When students at a Miami high school senior prom discovered their venue was being shared with a porn convention, one chubby-cheeked senior exclaimed, with a big grin on his face, _"This isn't a mixup, it's the greatest night of my life!"_


----------



## hdtvfan0001 (Jul 28, 2004)

Nick said:


> When students at a Miami high school senior prom discovered their venue was being shared with a porn convention, *one chubby-cheeked senior* exclaimed, with a big grin on his face, _"This isn't a mixup, it's the greatest night of my life!"_


Hmmm...that one part makes me want to comment that your cheeks aren't chubby...  :hurah:

[Perhaps a stroll down memory lane.... :lol:]


----------



## Nick (Apr 23, 2002)

hdtvfan0001 said:


> Hmmm...that one part makes me want to comment that your cheeks aren't chubby...  :hurah:
> 
> [Perhaps a stroll down memory lane.... :lol:]

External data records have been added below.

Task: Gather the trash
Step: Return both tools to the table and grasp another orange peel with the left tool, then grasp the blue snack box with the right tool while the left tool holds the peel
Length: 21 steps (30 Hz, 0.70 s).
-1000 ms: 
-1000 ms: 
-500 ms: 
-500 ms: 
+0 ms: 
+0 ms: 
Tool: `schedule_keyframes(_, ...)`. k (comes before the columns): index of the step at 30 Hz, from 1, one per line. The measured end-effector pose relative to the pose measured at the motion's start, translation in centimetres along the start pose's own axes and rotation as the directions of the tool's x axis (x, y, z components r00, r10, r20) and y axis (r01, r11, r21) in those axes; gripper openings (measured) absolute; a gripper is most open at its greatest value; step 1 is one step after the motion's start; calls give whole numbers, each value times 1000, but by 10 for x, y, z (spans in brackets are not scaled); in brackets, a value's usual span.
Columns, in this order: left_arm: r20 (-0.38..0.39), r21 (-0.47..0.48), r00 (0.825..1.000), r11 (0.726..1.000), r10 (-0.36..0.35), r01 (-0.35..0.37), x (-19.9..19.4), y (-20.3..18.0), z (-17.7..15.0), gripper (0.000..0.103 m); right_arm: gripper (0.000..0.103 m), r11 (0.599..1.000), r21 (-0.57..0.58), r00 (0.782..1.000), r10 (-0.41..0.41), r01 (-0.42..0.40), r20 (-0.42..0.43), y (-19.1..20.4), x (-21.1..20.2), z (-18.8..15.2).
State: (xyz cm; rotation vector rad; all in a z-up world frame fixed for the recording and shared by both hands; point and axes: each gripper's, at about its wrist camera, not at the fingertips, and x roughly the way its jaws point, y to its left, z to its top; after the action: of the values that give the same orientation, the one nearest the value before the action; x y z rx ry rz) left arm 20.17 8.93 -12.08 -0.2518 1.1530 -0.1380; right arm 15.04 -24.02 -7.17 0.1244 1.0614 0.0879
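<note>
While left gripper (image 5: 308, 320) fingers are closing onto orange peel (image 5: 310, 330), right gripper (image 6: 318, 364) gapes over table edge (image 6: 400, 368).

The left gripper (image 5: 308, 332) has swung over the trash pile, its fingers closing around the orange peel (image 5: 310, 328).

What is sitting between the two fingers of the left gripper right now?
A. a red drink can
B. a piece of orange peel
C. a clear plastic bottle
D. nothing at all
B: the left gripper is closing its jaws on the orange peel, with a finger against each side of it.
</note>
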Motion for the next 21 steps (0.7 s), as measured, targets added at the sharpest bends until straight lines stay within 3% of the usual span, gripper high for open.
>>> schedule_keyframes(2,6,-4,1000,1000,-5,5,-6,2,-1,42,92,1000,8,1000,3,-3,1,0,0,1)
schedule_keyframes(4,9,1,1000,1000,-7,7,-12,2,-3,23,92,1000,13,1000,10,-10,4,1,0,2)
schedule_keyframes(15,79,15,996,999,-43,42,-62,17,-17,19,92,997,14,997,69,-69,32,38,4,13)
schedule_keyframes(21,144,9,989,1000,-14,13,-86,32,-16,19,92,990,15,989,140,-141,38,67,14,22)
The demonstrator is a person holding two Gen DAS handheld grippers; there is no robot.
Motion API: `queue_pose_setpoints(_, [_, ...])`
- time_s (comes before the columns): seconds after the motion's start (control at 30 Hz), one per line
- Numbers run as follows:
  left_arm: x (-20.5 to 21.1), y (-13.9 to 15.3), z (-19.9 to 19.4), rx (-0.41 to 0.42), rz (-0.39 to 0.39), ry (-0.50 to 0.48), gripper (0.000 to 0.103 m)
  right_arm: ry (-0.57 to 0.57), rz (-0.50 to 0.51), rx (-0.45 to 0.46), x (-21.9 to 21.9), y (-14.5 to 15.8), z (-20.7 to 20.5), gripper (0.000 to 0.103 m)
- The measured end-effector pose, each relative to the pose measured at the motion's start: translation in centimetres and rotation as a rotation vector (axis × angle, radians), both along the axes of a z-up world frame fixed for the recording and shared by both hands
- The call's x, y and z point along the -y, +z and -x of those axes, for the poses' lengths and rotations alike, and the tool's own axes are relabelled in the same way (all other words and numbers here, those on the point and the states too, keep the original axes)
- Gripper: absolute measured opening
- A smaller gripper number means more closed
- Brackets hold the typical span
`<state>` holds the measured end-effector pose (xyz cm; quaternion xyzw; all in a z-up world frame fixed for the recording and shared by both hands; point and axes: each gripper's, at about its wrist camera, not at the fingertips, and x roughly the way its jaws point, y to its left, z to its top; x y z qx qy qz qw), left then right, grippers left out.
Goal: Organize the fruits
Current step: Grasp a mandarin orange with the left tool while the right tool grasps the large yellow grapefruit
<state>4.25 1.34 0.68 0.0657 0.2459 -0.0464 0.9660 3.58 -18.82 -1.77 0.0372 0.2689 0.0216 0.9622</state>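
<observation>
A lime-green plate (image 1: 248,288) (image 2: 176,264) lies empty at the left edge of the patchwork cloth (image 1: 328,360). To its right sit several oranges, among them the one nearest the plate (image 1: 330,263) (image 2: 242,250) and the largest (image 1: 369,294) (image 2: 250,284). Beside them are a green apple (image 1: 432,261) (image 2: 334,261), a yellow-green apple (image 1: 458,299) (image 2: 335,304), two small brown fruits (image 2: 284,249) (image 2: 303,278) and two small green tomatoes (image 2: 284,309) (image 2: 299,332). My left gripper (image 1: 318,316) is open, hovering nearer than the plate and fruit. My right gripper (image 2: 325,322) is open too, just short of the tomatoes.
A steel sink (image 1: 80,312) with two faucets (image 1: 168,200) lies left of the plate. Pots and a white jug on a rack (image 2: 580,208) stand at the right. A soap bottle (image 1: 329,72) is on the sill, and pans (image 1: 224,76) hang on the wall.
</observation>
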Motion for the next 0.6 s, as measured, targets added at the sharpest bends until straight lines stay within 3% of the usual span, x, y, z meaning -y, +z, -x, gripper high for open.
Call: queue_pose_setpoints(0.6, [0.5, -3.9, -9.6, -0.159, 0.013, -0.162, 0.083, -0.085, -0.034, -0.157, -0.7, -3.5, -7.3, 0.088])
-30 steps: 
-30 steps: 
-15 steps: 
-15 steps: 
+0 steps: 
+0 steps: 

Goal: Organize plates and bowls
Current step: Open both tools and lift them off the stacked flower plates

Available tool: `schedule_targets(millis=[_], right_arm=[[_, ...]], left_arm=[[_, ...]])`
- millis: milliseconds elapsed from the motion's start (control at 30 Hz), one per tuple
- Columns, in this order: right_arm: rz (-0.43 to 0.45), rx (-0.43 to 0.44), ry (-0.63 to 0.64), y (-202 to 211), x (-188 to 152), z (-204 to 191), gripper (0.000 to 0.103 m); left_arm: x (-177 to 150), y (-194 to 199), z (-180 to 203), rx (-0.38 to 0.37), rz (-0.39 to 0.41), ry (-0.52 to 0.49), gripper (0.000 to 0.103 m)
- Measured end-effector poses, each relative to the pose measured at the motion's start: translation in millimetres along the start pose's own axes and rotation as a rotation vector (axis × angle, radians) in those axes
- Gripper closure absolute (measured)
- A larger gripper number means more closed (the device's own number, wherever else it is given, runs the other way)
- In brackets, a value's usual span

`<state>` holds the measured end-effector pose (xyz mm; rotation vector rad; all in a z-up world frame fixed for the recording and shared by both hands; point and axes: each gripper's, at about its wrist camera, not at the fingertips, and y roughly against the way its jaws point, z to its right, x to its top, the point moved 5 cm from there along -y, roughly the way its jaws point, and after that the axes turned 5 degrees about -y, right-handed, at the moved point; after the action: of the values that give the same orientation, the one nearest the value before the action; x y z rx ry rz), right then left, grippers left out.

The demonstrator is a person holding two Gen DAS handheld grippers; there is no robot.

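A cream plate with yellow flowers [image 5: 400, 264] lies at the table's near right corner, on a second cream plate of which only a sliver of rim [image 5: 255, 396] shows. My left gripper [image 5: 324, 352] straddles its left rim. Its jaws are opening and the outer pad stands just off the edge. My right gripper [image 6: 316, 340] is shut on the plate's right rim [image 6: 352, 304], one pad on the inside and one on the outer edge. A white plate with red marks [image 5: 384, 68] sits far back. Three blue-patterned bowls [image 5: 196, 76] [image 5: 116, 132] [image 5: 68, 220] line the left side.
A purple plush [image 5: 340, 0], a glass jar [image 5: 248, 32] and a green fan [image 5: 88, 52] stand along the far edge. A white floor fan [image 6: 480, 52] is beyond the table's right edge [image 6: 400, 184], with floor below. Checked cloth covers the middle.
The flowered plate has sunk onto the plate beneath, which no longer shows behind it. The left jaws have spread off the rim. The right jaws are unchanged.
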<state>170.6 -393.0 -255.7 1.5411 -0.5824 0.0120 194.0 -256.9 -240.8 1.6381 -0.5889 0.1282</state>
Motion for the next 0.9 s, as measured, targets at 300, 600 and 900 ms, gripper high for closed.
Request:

I'm not sure what you meant. but I'll admit to the chubby cheeks, but I keep them covered by a manly beard.


----------



## hdtvfan0001 (Jul 28, 2004)

Nick said:


> I'm not sure what you meant, but I'll admit to the chubby cheeks, but I keep them covered by a manly beard.
> 
> Let's not make this personal.


Nick...I said you *didn't* have chubby cheeks...it was meant as a return volley joke that the original story could have been construed as a "stroll down memory lane" recollection in contrast to about someone else. 

Both stories were indeed funny. :lol:


----------